Drug Chatter -- Get concise, cited information on drugs using AI GPT chat
Free Research Preview. DrugChatter may produce inaccurate information.

How does azacitidine reduce gvhd severity?

See the DrugPatentWatch profile for azacitidine

How Azacitidine Reduces GVHD Severity


Azacitidine, a hypomethylating agent, attenuates graft-versus-host disease (GVHD) by modulating the immune response post-allogeneic hematopoietic stem cell transplantation (allo-HSCT). It inhibits DNA methyltransferase, leading to epigenetic changes that suppress alloreactive donor T cells and promote regulatory T cells (Tregs), reducing tissue damage in acute and chronic GVHD.[1][2]

Mechanism Targeting Alloreactive T Cells


Azacitidine demethylates FOXP3 promoter regions in Tregs, boosting their numbers and suppressive function against effector T cells. It also downregulates pro-inflammatory pathways like NF-κB and STAT signaling in donor T cells, limiting their expansion and cytokine production (e.g., IFN-γ, TNF-α). In preclinical models, this shifts the T cell balance from Th1/Th17 dominance to Treg-mediated tolerance.[3][4]

Effects on Host Tissue and Inflammation


Beyond T cells, azacitidine reduces GVHD severity by protecting target organs like skin, gut, and liver. It lowers endothelial damage and fibrosis through decreased TGF-β signaling and collagen deposition, as seen in murine models where low-dose azacitidine preserved intestinal integrity.[2][5]

Clinical Evidence from Trials


Phase 1/2 trials show prophylactic or early post-transplant azacitidine (typically 32-75 mg/m² for 5 days every 28 days) cuts grade II-IV acute GVHD incidence by 20-40% versus historical controls, with 2-year GVHD-free/relapse-free survival improving to 40-50%. A randomized trial in chronic GVHD reported 50% response rates, sustained for over a year.[6][7]

Why Low Doses Work Best for GVHD


High doses risk myelosuppression and relapse, but low-dose schedules (e.g., 20-40 mg/m²) maximize immunomodulation without excessive cytotoxicity. This exploits azacitidine's dual role: hypomethylation at low exposure demethylates genes selectively, while higher doses incorporate into RNA/DNA more disruptively.[1][8]

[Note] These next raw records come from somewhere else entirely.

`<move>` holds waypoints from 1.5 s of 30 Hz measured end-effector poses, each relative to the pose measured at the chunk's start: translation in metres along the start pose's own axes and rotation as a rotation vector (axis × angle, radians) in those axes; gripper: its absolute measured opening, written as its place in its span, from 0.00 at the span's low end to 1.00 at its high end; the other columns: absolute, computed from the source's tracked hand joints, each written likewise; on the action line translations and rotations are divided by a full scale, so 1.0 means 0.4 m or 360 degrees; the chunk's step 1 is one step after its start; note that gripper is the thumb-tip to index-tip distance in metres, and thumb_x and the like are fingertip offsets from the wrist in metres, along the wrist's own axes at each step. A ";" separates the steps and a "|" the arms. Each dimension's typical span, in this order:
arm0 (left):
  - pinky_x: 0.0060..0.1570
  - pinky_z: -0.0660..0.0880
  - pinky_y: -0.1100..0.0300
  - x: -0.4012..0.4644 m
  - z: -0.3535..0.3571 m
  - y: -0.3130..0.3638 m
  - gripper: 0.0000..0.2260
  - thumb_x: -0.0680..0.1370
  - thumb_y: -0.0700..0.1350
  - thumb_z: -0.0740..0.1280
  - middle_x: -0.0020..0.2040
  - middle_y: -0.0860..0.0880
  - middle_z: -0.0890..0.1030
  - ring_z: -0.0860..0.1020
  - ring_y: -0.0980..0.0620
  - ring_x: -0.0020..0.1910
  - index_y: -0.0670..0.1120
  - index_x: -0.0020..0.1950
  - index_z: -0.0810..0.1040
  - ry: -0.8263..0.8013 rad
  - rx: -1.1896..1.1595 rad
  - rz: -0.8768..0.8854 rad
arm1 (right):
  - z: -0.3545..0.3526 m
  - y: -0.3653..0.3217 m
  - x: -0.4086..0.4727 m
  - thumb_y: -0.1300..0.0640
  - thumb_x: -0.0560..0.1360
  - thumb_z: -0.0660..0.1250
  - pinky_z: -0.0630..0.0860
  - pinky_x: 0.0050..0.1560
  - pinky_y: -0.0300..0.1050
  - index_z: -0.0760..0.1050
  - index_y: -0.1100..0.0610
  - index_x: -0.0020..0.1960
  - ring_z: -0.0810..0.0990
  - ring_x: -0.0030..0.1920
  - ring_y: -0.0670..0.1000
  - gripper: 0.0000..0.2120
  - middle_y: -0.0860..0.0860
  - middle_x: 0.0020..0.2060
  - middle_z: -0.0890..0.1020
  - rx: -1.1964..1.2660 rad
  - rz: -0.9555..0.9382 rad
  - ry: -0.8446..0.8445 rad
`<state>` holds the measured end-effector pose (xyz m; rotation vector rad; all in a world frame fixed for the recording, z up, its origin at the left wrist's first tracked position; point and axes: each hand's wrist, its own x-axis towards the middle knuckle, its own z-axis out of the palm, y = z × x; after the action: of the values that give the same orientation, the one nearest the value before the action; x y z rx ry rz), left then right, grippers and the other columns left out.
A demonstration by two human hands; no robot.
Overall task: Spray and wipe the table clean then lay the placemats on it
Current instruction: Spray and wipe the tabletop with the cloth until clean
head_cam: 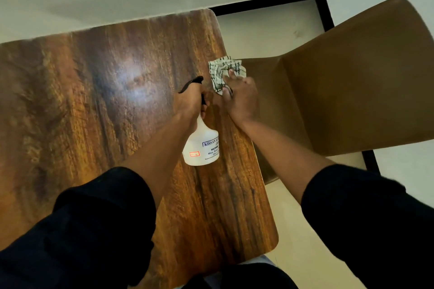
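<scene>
A dark wood-grain table [98, 105] fills the left and middle of the view. My left hand [190, 103] grips the neck of a white spray bottle [202, 145] with a black trigger head, held above the table near its right edge. My right hand [239, 96] holds a crumpled white cloth with dark checks [222, 70] at the table's right edge, fingers curled into the cloth. No placemats are in view.
A brown chair [352, 82] stands right beside the table's right edge, its seat tucked close. A white wall runs behind the table. A black frame [325, 9] crosses the pale floor at the back right.
</scene>
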<state>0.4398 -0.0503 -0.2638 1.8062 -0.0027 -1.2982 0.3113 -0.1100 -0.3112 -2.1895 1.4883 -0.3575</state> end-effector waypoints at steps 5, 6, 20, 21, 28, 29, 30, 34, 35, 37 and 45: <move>0.25 0.67 0.61 0.023 -0.006 -0.001 0.09 0.81 0.44 0.67 0.32 0.45 0.79 0.71 0.54 0.24 0.45 0.42 0.81 -0.0085 0.0012 -0.0041 | 0.007 0.032 -0.163 0.58 0.80 0.67 0.72 0.67 0.48 0.74 0.53 0.73 0.72 0.68 0.54 0.21 0.50 0.72 0.75 0.0093 0.0124 0.0043; 0.25 0.67 0.61 0.027 -0.005 -0.001 0.09 0.81 0.44 0.67 0.32 0.45 0.79 0.71 0.54 0.24 0.43 0.42 0.80 -0.0087 0.0013 -0.0046 | 0.009 0.033 -0.183 0.58 0.80 0.67 0.72 0.67 0.49 0.74 0.53 0.73 0.72 0.68 0.54 0.22 0.50 0.72 0.75 0.0111 0.0148 0.0048; 0.26 0.67 0.60 0.064 0.002 0.118 0.06 0.73 0.40 0.67 0.32 0.44 0.79 0.70 0.52 0.24 0.46 0.36 0.80 0.0009 -0.0023 0.0091 | 0.040 -0.036 0.217 0.59 0.81 0.66 0.69 0.60 0.43 0.74 0.53 0.73 0.73 0.65 0.58 0.20 0.53 0.70 0.77 -0.0031 0.0050 -0.0066; 0.26 0.67 0.60 0.069 -0.001 0.127 0.06 0.73 0.41 0.67 0.32 0.44 0.79 0.70 0.52 0.23 0.45 0.35 0.80 0.0032 -0.0022 0.0095 | 0.048 -0.034 0.244 0.57 0.81 0.66 0.66 0.58 0.40 0.74 0.52 0.73 0.73 0.65 0.57 0.21 0.53 0.69 0.77 -0.0041 0.0064 -0.0095; 0.27 0.66 0.58 0.090 -0.010 0.152 0.11 0.78 0.41 0.66 0.30 0.44 0.77 0.70 0.52 0.23 0.51 0.36 0.80 0.0121 -0.0109 0.0203 | 0.034 -0.025 0.198 0.57 0.80 0.68 0.62 0.56 0.37 0.74 0.52 0.73 0.73 0.63 0.55 0.21 0.51 0.70 0.77 0.0072 0.0023 -0.0012; 0.27 0.66 0.58 0.099 -0.011 0.156 0.10 0.78 0.42 0.66 0.30 0.44 0.77 0.70 0.52 0.23 0.49 0.38 0.83 0.0108 -0.0114 0.0187 | 0.033 -0.022 0.169 0.57 0.81 0.68 0.64 0.58 0.39 0.74 0.52 0.73 0.73 0.64 0.55 0.21 0.52 0.70 0.78 0.0087 0.0007 0.0017; 0.27 0.66 0.59 0.108 -0.012 0.160 0.09 0.79 0.43 0.67 0.30 0.44 0.78 0.70 0.52 0.23 0.44 0.42 0.85 0.0096 -0.0116 0.0164 | 0.033 -0.018 0.139 0.57 0.81 0.68 0.67 0.59 0.41 0.74 0.52 0.73 0.73 0.64 0.55 0.21 0.52 0.70 0.77 0.0093 -0.0001 0.0036; 0.25 0.67 0.61 0.139 -0.021 0.172 0.09 0.78 0.43 0.67 0.31 0.44 0.79 0.70 0.52 0.23 0.40 0.43 0.84 0.0043 -0.0104 0.0111 | 0.051 -0.012 0.110 0.59 0.80 0.68 0.65 0.60 0.40 0.74 0.52 0.73 0.73 0.64 0.55 0.21 0.53 0.71 0.77 0.0114 0.0066 0.0074; 0.25 0.67 0.61 0.141 -0.023 0.175 0.08 0.77 0.43 0.67 0.31 0.44 0.80 0.70 0.53 0.23 0.41 0.41 0.83 0.0026 -0.0095 0.0109 | 0.057 -0.017 0.131 0.59 0.80 0.68 0.65 0.59 0.40 0.74 0.53 0.73 0.73 0.64 0.55 0.21 0.53 0.71 0.76 0.0112 0.0071 0.0075; 0.26 0.68 0.60 0.147 -0.027 0.177 0.07 0.76 0.41 0.67 0.31 0.45 0.80 0.71 0.53 0.24 0.43 0.39 0.83 0.0008 -0.0089 0.0106 | 0.073 -0.028 0.197 0.58 0.81 0.67 0.63 0.54 0.32 0.74 0.52 0.73 0.72 0.60 0.53 0.21 0.54 0.70 0.77 0.0073 0.0079 0.0057; 0.25 0.69 0.60 0.185 -0.057 0.177 0.19 0.74 0.40 0.67 0.32 0.45 0.80 0.71 0.54 0.24 0.44 0.64 0.84 -0.0009 -0.0131 0.0149 | 0.067 -0.125 0.488 0.56 0.82 0.64 0.74 0.62 0.52 0.76 0.52 0.71 0.75 0.63 0.62 0.18 0.61 0.60 0.80 -0.0186 -0.0027 0.0012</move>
<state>0.5235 -0.1131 -0.2728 1.7125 -0.0359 -1.2204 0.4377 -0.2689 -0.3172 -2.2949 1.5310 -0.2910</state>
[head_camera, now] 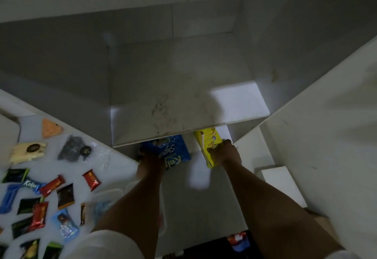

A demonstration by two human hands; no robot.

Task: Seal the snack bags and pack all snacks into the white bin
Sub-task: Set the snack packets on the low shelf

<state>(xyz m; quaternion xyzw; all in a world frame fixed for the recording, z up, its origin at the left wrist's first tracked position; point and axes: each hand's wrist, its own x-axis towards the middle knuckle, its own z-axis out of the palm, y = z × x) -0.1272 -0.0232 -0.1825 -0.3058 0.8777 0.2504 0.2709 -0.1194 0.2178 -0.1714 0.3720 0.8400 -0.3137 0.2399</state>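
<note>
My left hand [150, 161] grips a blue snack bag [173, 152] with white lettering, low in an open white cupboard. My right hand [223, 152] grips a yellow snack box [208, 139] beside it. Both items sit under the front edge of a white shelf [183, 111], which hides their far ends. On the white counter [114, 169] to the left lie several small snack packets: red ones [91, 179], dark ones [64, 195], blue ones [65, 224]. A clear container rim [114, 192] shows below my left forearm; whether it is the bin I cannot tell.
An orange triangular pack [51, 128], a pale yellow bag [27, 152] and a clear bag of dark pieces [75, 149] lie at the counter's far side. An open white cupboard door [326, 136] stands on the right. More packets [237, 240] lie near the bottom edge.
</note>
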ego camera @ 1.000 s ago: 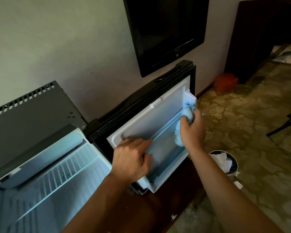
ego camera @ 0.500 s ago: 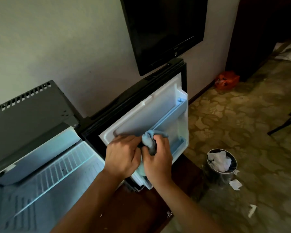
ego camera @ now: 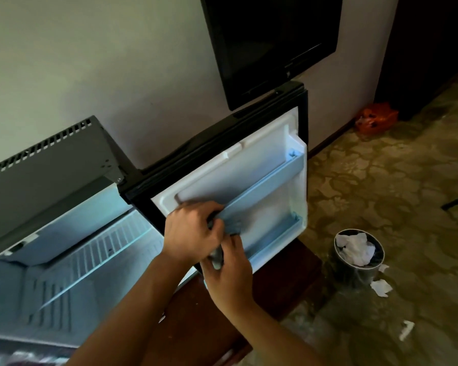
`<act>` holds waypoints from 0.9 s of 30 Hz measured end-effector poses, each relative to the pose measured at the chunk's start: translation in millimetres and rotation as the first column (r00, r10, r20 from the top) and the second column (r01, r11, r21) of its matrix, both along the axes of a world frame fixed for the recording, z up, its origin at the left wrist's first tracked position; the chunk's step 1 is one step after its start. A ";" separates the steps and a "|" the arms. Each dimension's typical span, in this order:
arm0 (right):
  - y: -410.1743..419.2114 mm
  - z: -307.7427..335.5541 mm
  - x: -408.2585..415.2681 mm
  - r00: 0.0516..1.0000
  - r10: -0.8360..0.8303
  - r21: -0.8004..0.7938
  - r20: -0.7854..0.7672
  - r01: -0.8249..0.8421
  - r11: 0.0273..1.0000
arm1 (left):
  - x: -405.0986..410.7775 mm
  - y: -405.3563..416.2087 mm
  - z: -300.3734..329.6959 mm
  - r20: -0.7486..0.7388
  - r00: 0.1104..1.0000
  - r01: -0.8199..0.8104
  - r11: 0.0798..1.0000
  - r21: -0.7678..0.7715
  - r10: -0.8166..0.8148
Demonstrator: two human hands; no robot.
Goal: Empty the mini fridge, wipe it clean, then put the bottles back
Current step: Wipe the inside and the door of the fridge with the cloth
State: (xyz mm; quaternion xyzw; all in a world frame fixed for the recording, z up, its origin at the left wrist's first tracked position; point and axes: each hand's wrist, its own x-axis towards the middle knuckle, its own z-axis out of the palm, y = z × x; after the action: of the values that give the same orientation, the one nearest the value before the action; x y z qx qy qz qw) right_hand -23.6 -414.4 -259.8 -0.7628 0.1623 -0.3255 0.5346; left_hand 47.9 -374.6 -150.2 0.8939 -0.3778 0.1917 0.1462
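The left hand (ego camera: 193,231) curls its fingers over the near end of the upper door shelf (ego camera: 262,191) on the open fridge door (ego camera: 275,143), gripping it. Just below and touching it, the right hand (ego camera: 228,276) holds a crumpled blue cloth (ego camera: 232,225), which shows above its fingers against the door liner; how tightly the fingers close on it is blurred, though they seem wrapped round it. Left of both hands lies the lit fridge interior (ego camera: 72,260) with its wire shelf (ego camera: 101,249). Right of the right hand, on the floor, stands a bin (ego camera: 360,270) holding white tissue.
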 end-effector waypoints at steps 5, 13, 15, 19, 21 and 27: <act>6.0 -20.7 -9.8 0.995 0.024 0.035 -0.098 -0.021 0.999 | 2.7 0.1 -5.4 0.051 0.999 0.005 0.996 0.091 -0.010; 2.9 -31.5 -13.2 0.985 0.091 0.068 -0.145 -0.081 0.994 | 4.8 2.6 -4.5 0.104 0.982 0.115 0.937 0.329 -0.157; 4.6 -37.3 -11.9 0.979 0.108 0.076 -0.170 -0.096 0.992 | 3.4 2.2 -4.9 0.108 0.984 0.097 0.941 0.323 -0.139; -2.2 -55.8 -10.6 0.947 0.164 0.094 -0.274 -0.144 0.985 | 1.2 0.1 -3.4 0.136 0.981 0.092 0.949 0.301 -0.138; -4.2 -62.7 -10.9 0.922 0.203 0.119 -0.330 -0.173 0.978 | 0.3 0.7 -3.5 0.152 0.978 0.095 0.953 0.289 -0.144; -2.4 -50.3 -6.6 0.912 0.221 0.170 -0.345 -0.170 0.971 | 2.6 3.5 -7.5 0.179 0.973 0.090 0.957 0.276 -0.144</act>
State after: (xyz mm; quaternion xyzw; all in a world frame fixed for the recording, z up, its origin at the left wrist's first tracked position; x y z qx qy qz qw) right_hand -30.2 -416.8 -310.1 -0.7837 0.2023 -0.1128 0.5764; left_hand 50.5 -371.0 -157.7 0.8580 -0.4652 0.2176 -0.0022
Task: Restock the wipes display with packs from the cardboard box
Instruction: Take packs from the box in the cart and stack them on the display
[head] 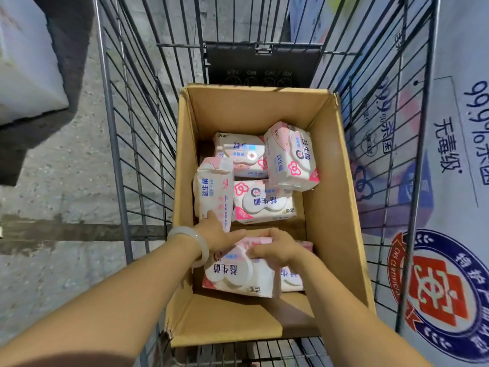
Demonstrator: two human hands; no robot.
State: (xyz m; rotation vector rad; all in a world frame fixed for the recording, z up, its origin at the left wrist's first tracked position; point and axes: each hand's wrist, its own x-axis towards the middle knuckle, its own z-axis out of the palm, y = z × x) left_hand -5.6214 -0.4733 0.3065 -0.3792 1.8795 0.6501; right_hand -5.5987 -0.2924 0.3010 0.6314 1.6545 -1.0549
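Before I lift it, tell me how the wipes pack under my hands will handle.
The wipes pack looks soft: its wrapper creases under the right hand, so it probably sags. The glossy film may slip. The left hand also rests on it, so two hands should steady it.

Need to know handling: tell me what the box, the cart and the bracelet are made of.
Cardboard box: plain brown matte cardboard, folded flaps. Shopping cart: grey metal wire, dull sheen. Bracelet on the left wrist: pale, glossy, translucent-looking, possibly jade or glass; cannot tell.

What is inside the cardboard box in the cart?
Pink-and-white wipes packs lie loose in the cardboard box; both hands, left hand and right hand, are on the nearest ones. Anything beneath them is hidden.
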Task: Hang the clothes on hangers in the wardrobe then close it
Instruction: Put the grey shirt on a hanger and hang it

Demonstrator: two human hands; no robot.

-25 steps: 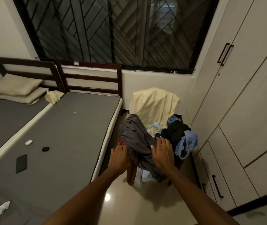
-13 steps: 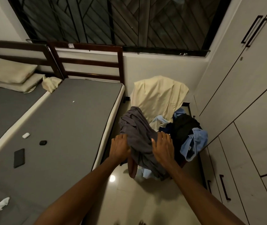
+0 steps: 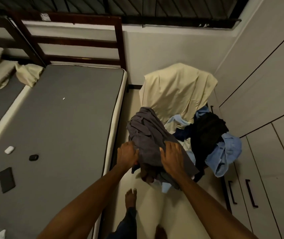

Comparison to Other GVHD Prophylaxis


Unlike calcineurin inhibitors (e.g., cyclosporine) that broadly suppress T cells or ATG that depletes lymphocytes, azacitidine preserves graft-versus-leukemia effects. It pairs well with cyclophosphamide or sirolimus, enhancing outcomes in high-risk haploidentical transplants.[4][9]

Potential Risks and Patient Monitoring


Common issues include nausea (30-50%), cytopenias (20-40%), and infection risk from transient lymphopenia. Liver enzyme elevations occur in 10-20%, resolving with dose holds. Monitor with weekly blood counts; benefits outweigh risks in steroid-refractory cases.[6][10]

Sources:
[1] de Lima M, et al. Blood (2014)
[2] Bolaños-Meade J, et al. Biol Blood Marrow Transplant (2018)
[3] Sanchez-Abarca LI, et al. Leukemia (2012)
[4] Atilla E, et al. Front Immunol (2019)
[5] Hu Y, et al. Blood Adv (2018)
[6] Craddock C, et al. Lancet Haematol (2018)
[7] Daver N, et al. Blood Adv (2021)
[8] Graf N, et al. Clin Epigenetics (2013)
[9] Basar R, et al. Blood (2021)
[10] Schroeder MA, et al. Bone Marrow Transplant (2019)



Other Questions About Azacitidine :

Is Onureg an oral form of Azacitidine? How does azacitidine affect the body's normal blood cells? How does azacitidine affect the body's normal blood cells? What is the effect of azacitidine on ruxolitinib's safety profile? How does azacitidine affect gvhd prognosis? How does azacitidine affect gvhd gene expression? How does azacitidine impact gvhd specific epigenetic marks?